* _Task directions_
Return the following from the records below: each line, word for word, starting with the line that contains "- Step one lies" and going on through the line that contains "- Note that", with nothing outside that range.

* _Exercise material_
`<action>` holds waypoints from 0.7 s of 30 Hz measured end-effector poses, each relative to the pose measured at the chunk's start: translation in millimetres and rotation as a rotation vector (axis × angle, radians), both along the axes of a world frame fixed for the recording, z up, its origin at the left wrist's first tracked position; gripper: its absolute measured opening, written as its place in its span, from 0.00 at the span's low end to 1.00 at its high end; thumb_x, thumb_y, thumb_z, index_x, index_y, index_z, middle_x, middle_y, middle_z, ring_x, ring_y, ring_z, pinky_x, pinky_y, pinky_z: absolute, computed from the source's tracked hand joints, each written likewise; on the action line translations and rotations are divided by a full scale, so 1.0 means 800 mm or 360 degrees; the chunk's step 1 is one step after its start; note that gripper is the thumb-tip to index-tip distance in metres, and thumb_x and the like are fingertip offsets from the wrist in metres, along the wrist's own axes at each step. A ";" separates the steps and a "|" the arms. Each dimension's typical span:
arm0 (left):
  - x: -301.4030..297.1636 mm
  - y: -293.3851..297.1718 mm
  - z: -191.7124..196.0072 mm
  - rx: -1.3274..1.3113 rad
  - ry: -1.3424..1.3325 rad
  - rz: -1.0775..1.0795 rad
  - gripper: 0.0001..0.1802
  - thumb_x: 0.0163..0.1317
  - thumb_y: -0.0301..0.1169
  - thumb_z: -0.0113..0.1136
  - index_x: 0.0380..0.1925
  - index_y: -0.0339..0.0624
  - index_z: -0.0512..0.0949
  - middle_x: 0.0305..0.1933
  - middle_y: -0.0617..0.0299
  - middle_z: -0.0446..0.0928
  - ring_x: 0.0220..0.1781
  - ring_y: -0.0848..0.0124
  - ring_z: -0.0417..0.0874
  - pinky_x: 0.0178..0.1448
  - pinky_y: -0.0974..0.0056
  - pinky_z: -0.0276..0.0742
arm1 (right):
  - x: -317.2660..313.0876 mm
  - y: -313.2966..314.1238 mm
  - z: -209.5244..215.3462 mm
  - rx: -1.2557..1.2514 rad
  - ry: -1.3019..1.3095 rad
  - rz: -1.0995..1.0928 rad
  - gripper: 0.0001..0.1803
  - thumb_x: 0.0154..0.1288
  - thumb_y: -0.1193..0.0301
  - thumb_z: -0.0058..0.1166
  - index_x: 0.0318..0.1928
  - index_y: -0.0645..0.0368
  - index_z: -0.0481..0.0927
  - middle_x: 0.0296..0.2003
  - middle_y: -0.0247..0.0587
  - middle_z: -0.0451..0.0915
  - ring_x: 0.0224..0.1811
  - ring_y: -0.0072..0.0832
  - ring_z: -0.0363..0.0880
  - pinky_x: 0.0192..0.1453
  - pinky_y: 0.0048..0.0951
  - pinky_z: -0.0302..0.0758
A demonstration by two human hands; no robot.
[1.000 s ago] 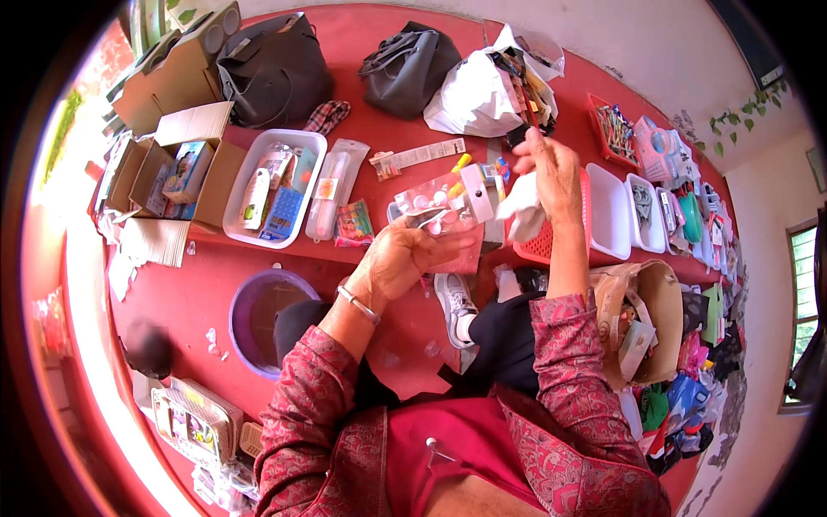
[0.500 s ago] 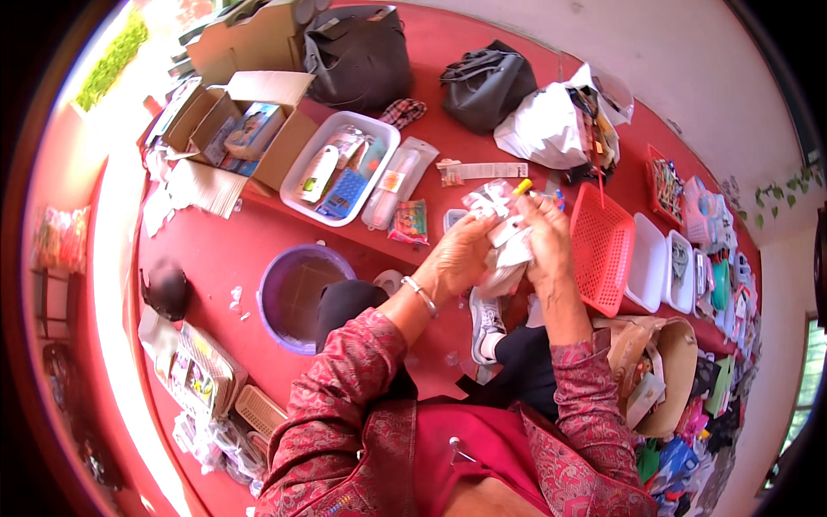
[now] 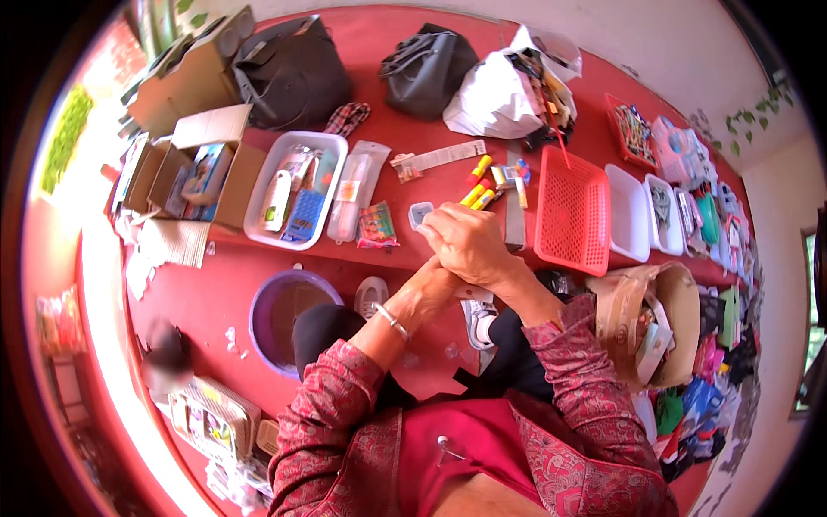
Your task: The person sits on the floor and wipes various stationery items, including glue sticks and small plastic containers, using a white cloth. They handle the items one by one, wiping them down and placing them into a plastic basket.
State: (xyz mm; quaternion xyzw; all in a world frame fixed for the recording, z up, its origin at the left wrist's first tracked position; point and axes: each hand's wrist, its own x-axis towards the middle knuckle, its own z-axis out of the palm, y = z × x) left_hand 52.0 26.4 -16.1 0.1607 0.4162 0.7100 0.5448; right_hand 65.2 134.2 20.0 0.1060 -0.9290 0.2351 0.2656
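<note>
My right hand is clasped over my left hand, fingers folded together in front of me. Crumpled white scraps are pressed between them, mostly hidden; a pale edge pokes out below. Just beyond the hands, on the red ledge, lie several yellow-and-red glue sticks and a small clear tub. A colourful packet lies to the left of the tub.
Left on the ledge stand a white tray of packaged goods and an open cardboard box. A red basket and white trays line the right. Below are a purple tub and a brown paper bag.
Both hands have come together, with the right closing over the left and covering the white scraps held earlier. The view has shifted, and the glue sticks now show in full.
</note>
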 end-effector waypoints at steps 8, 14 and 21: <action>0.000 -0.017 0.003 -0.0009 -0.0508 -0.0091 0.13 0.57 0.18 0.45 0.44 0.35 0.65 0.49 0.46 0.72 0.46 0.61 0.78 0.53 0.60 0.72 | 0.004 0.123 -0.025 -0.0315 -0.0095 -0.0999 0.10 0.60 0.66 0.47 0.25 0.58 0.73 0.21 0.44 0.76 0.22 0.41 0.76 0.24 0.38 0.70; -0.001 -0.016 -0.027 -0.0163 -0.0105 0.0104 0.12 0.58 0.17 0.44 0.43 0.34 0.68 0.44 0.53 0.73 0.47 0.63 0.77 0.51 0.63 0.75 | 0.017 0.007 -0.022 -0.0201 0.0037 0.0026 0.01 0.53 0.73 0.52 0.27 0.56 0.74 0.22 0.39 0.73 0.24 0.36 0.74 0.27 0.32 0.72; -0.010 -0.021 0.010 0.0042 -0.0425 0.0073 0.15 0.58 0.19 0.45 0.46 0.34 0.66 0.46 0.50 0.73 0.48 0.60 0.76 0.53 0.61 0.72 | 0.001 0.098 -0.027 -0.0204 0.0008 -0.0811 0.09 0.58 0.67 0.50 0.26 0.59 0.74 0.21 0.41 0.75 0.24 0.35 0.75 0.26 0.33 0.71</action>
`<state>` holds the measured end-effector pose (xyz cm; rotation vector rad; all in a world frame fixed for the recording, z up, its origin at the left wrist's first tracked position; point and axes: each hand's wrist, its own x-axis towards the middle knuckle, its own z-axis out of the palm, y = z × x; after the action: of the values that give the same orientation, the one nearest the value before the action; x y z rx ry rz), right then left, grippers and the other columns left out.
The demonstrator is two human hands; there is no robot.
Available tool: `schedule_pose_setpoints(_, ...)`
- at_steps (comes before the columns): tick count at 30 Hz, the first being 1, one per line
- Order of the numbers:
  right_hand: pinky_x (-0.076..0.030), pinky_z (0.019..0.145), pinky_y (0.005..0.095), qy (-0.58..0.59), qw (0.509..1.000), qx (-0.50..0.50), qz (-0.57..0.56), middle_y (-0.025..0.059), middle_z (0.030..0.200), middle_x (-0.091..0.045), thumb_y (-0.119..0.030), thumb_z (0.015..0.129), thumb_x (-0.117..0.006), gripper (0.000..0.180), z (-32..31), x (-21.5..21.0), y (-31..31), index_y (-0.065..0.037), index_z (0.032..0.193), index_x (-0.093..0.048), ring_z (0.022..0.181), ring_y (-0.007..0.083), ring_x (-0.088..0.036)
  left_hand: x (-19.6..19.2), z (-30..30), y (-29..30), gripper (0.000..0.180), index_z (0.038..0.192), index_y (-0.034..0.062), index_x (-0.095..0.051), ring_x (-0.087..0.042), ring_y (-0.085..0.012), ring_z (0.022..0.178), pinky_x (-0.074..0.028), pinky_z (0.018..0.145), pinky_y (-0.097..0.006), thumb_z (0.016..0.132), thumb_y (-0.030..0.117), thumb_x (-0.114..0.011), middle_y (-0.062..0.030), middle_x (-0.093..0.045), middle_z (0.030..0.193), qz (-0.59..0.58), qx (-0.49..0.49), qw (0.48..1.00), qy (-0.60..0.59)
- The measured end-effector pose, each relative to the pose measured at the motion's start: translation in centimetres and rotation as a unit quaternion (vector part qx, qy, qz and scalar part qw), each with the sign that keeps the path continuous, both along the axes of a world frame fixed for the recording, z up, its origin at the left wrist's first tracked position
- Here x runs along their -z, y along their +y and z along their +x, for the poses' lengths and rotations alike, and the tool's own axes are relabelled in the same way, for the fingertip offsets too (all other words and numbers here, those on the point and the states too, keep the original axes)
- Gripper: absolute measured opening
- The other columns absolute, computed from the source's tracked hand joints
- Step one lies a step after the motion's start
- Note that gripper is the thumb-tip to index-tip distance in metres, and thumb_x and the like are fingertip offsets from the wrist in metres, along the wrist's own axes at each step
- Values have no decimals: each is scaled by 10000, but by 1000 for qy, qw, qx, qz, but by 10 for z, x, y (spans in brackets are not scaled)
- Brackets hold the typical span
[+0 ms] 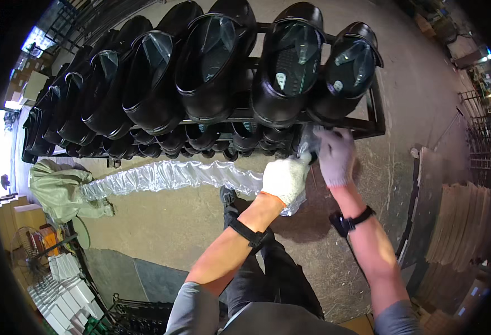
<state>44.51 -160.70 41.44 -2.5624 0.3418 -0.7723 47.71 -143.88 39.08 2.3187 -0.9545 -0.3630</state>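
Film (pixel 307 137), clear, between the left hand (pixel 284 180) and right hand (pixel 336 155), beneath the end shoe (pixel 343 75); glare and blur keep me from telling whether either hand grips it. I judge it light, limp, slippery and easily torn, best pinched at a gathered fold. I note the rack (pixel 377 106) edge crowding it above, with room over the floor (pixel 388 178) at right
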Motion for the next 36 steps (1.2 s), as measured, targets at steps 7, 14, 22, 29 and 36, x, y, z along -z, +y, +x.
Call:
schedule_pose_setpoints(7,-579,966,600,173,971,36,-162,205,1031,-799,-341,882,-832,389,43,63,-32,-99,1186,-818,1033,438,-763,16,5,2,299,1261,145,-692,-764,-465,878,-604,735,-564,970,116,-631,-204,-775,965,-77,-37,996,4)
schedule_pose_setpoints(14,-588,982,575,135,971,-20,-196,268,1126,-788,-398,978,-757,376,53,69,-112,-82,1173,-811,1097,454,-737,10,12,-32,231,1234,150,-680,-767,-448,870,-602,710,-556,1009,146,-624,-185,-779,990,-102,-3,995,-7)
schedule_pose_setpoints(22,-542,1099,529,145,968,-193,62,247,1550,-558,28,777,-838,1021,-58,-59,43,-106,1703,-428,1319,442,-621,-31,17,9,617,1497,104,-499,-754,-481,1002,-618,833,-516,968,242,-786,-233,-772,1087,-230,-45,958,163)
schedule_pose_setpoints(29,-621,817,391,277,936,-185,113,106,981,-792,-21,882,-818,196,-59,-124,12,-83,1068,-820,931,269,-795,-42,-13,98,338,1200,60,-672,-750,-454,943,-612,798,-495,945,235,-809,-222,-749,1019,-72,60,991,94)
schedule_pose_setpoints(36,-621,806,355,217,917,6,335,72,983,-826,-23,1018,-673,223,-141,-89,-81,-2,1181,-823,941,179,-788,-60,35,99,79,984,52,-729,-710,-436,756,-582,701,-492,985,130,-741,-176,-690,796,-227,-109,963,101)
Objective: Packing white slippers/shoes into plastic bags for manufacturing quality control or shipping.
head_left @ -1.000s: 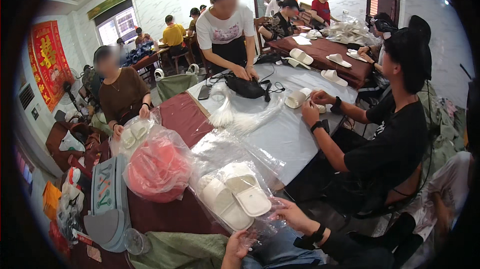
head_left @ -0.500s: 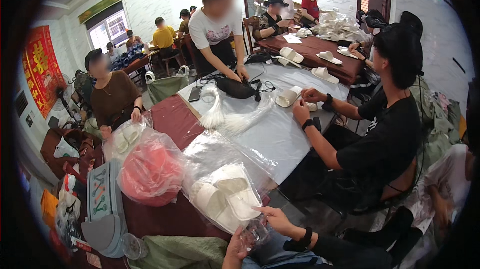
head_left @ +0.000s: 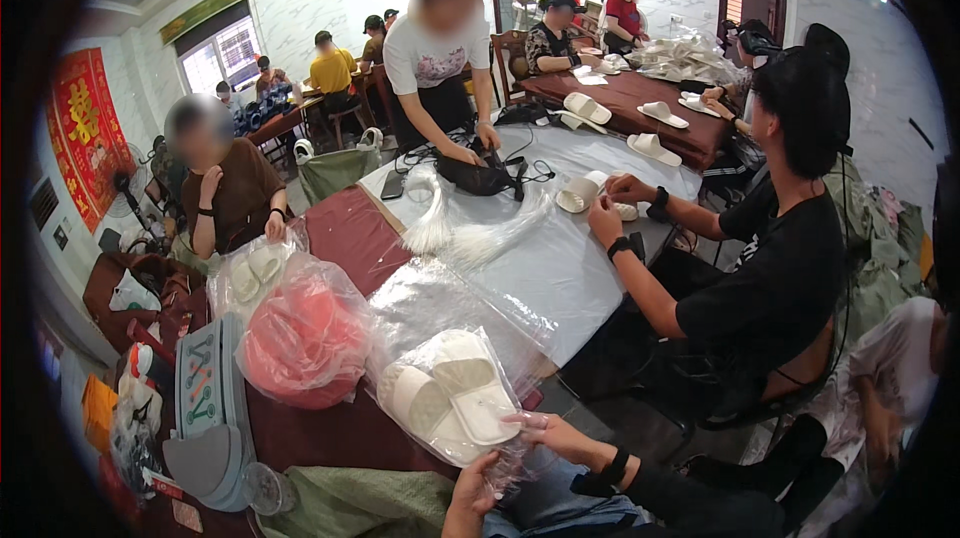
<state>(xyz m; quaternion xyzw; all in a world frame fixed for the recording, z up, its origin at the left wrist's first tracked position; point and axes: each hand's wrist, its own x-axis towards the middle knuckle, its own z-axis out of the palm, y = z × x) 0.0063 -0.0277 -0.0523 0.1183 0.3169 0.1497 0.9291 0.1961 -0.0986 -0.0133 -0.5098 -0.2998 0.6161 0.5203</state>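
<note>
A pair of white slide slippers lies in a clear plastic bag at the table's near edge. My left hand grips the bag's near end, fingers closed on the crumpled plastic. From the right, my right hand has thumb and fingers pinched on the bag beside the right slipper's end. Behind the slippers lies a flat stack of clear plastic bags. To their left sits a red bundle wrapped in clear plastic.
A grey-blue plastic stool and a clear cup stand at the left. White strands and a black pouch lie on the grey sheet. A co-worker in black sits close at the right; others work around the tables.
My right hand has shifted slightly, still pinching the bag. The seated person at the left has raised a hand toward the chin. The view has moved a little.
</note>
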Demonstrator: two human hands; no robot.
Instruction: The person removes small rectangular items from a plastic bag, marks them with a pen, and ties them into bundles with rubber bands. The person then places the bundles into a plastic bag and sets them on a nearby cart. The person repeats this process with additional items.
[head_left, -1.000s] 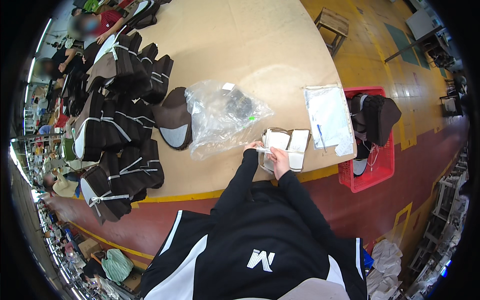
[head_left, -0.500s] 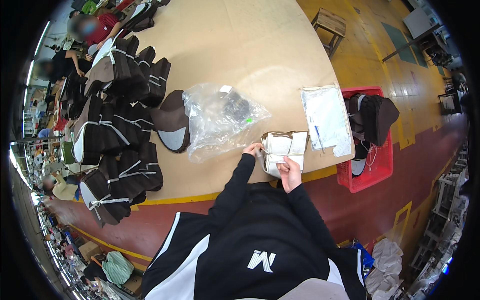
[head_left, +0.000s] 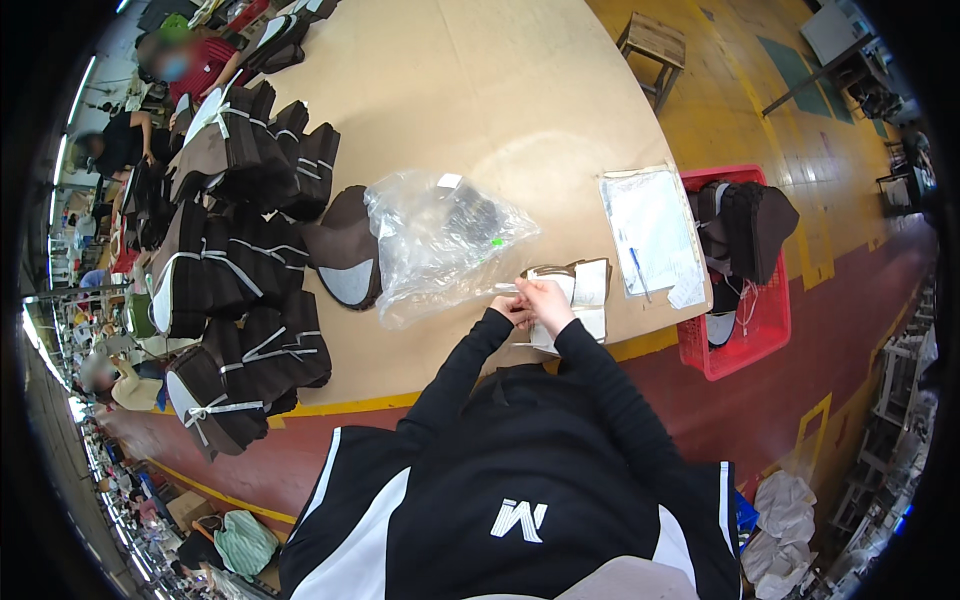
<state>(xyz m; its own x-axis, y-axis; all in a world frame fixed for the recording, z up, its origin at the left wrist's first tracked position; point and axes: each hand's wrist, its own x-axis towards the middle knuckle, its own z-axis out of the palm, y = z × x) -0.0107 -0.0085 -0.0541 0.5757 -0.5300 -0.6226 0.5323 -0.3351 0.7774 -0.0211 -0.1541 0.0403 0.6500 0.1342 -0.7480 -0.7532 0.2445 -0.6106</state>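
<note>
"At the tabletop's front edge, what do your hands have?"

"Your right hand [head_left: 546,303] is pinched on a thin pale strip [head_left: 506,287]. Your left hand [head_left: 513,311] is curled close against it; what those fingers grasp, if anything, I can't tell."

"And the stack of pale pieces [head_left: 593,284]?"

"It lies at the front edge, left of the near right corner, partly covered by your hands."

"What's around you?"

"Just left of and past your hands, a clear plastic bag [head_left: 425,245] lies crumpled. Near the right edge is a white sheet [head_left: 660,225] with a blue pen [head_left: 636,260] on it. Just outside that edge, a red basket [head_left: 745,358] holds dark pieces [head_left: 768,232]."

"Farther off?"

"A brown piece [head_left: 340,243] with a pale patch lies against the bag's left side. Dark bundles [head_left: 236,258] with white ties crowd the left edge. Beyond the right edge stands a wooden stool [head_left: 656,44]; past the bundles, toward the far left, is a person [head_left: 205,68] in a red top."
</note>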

* _Reply_
- Step one lies a step after the motion's start
- Note that gripper is the thumb-tip to index-tip distance in metres, and thumb_x and the like are fingertip offsets from the wrist in metres, along the wrist's own axes at each step

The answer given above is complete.